The Android security patch is available for Google’s Pixel devices, which have their own specific updates, and Samsung’s Galaxy range, which includes the Samsung Galaxy Note 10, Galaxy S21 and Galaxy A73. You can check the update in your settings.
Microsoft Patch Tuesday
Microsoft fixed a fairly hefty 98 vulnerabilities in its first patch Tuesday of the year, including one already exploited vulnerability: CVE-2023-21674 is an elevation of privilege flaw that affects the Windows Advanced Local Procedure Call that can lead to browser sandbox escape.

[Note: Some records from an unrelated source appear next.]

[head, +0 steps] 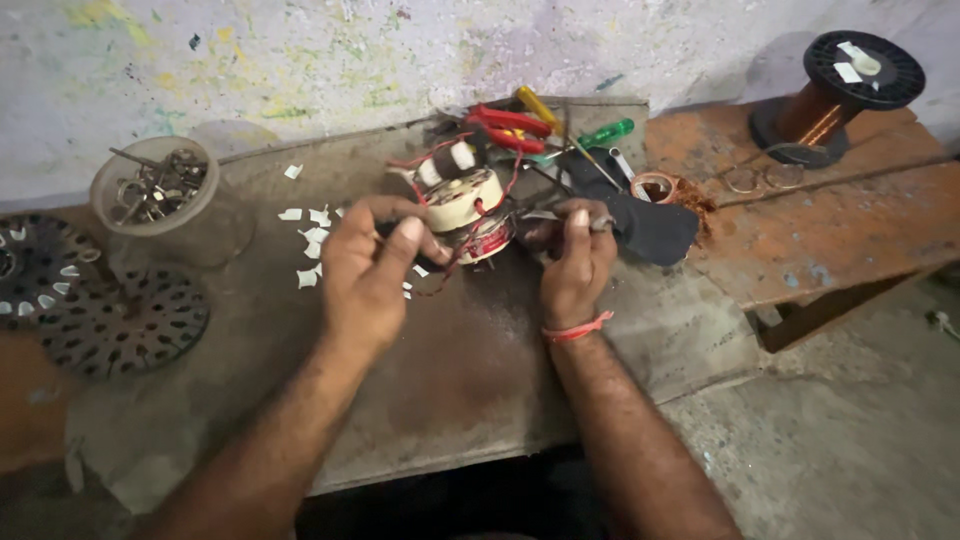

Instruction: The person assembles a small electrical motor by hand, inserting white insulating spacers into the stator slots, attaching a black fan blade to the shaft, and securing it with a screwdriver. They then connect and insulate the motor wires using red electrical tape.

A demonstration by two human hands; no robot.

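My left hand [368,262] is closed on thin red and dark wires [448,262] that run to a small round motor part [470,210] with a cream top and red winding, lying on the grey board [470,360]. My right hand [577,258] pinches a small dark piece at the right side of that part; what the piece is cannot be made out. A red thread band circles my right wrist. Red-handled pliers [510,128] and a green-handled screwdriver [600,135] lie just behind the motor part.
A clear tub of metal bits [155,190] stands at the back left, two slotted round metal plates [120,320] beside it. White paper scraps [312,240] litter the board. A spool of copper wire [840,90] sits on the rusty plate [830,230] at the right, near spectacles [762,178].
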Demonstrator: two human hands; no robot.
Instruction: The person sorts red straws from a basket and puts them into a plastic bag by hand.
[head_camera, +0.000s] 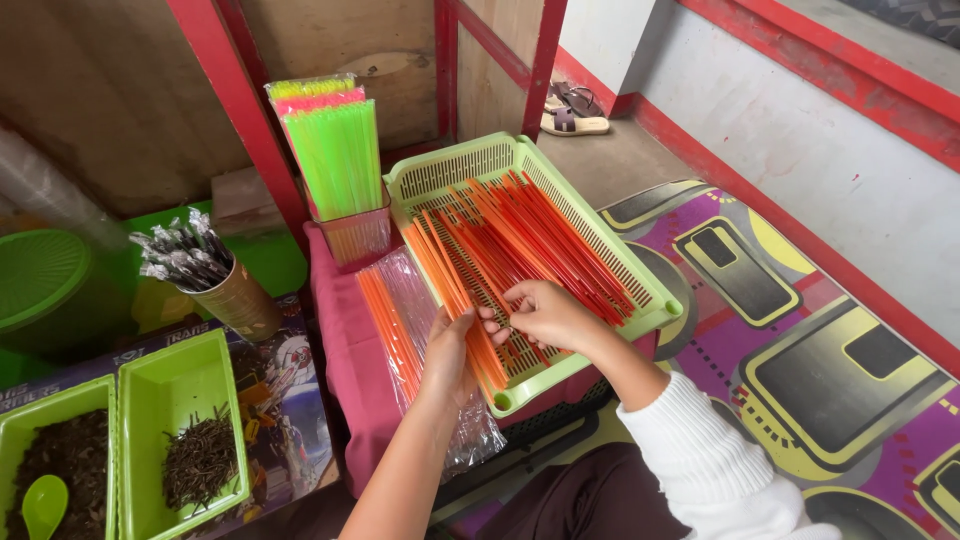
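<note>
Nearest, right hand (548, 312) in a white sleeve, fingers (507, 300) curled and pinching orange straws (510, 245) at the near edge of the green slotted tray (450, 165); left hand (450, 350) just beside it, fingers pressed together against the same bundle. Left of the tray, clear plastic wrapper (420, 310) with more orange straws on pink cloth (345, 340); farther back, upright green straws (338, 150).

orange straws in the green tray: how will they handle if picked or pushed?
The orange straws look thin, long and smooth, so probably very light and a little bendy. Being round and lying loose in the slotted green tray, they would likely roll or slide apart when pushed. The right hand and left hand touch several together.
</note>
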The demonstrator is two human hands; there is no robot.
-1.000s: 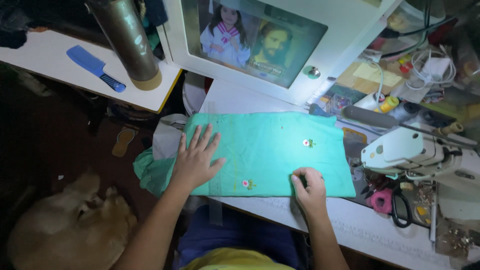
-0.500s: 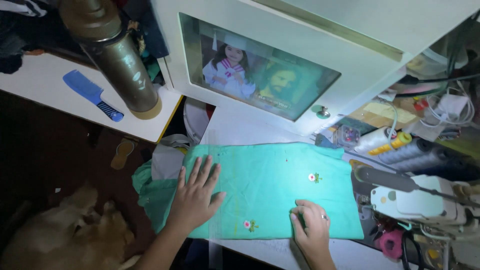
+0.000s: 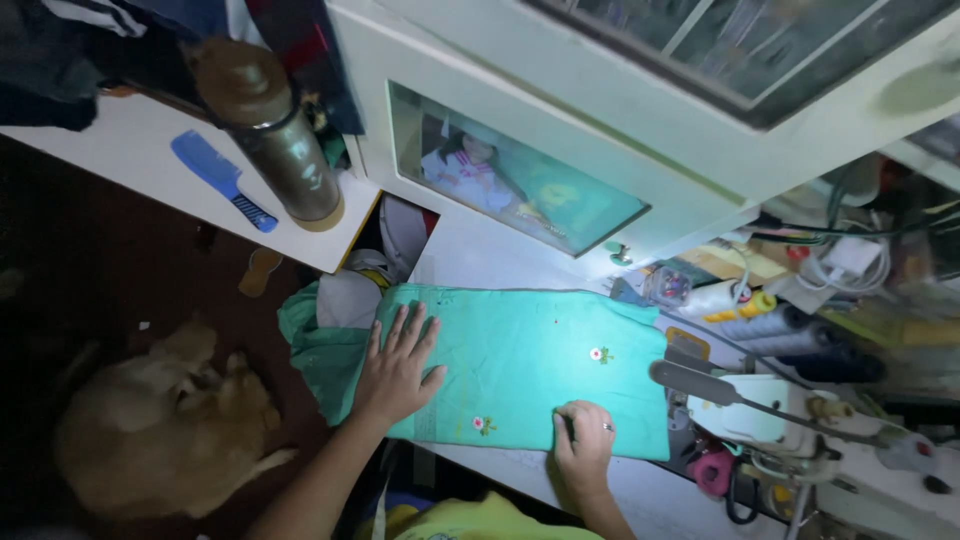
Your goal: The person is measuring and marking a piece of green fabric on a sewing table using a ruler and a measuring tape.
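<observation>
A turquoise cloth [image 3: 525,365] with small embroidered flowers lies spread on a white table [image 3: 480,262]. My left hand [image 3: 397,365] rests flat on the cloth's left part, fingers spread. My right hand [image 3: 583,446] is curled at the cloth's near edge, pinching the fabric; a ring shows on one finger. One flower [image 3: 599,354] sits near the cloth's right side, another flower [image 3: 482,424] near the front edge between my hands.
A white sewing machine [image 3: 790,420] stands right of the cloth, with thread spools [image 3: 735,302] and a pink tape measure [image 3: 714,472] nearby. A framed cabinet door [image 3: 520,180] is behind. A metal flask [image 3: 275,135] and blue comb [image 3: 222,180] sit on a left shelf. A dog [image 3: 160,420] lies on the floor.
The view has shifted so the scene sits lower and more to the right. My hands stay on the cloth in much the same places.
</observation>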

Exploiting the bug could allow a malicious attacker to gain system privileges, Microsoft wrote, confirming that the flaw has been detected in real attacks.
Another elevation of privilege vulnerability in the Windows Credential Manager user interface, CVE-2023-21726, is relatively easy to exploit and requires no user interaction.
On January Patch Tuesday, Microsoft also patched nine Windows Kernel vulnerabilities, eight of which were elevation of privilege vulnerabilities and one information disclosure vulnerability.
Mozilla Firefox
Software company Mozilla has released major updates to its Firefox browser, the most serious of which have been the subject of a warning from the US Cybersecurity and Infrastructure Security Agency (CISA).
Of the 11 bugs fixed in Firefox 109, four were rated as having a high impact, including CVE-2023-23597, a logic bug in process mapping that allows malicious parties to read arbitrary files. Meanwhile Mozilla said the security team found memory security bugs in Firefox 108. “Some of these bugs showed evidence of memory corruption and we believe with enough effort, some could be exploited to execute arbitrary code,” it wrote.
An attacker could exploit some of these vulnerabilities to take control of an affected system, according to CISA in its advisory. “CISA encourages users and administrators to review Mozilla’s security advisories Firefox ESR 102.7 and Firefox 109 for more information and apply any necessary updates.”
VMWare
Enterprise software maker VMWare has published a security advisory detailing four flaws that affect its VMware vRealize Log Insight product. Tracked as CVE-2022-31706, the first being a directory search vulnerability with a CVSSv3 base score of 9.8. Exploiting the flaw allows an unauthenticated malicious actor to inject files into an affected device’s operating system, resulting in RCE, VMWare says.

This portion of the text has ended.